| Your goal |
In the listing below, find each line with the string "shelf" and report it.

| Information given |
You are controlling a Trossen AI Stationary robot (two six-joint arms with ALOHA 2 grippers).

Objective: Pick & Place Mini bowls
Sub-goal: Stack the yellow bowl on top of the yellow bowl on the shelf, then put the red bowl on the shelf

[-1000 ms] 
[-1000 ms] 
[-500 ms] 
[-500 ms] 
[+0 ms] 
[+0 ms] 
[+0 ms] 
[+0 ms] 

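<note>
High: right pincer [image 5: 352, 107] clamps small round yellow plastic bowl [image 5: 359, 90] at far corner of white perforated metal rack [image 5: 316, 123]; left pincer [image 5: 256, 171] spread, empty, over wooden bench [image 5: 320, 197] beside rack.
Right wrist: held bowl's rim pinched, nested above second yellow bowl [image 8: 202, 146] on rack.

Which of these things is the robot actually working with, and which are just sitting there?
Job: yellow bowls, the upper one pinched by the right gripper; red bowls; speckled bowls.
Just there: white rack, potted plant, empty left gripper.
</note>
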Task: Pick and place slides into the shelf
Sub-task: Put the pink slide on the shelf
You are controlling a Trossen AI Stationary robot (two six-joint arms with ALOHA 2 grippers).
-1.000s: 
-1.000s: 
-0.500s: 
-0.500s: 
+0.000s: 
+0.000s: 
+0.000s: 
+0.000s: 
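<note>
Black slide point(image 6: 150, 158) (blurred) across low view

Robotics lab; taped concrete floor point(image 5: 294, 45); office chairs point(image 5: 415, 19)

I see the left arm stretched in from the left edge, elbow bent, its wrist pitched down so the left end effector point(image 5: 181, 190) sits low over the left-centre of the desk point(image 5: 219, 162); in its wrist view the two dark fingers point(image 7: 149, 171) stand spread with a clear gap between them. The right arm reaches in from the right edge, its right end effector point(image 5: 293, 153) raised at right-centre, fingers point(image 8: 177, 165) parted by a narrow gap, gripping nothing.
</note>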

| Result of this task |
Sub-goal: Stack the yellow bowl on top of the yellow bowl on the shelf, then put the red bowl on the shelf
Task: Pick and place slides into the shelf
Sub-task: Put the pink slide on the shelf

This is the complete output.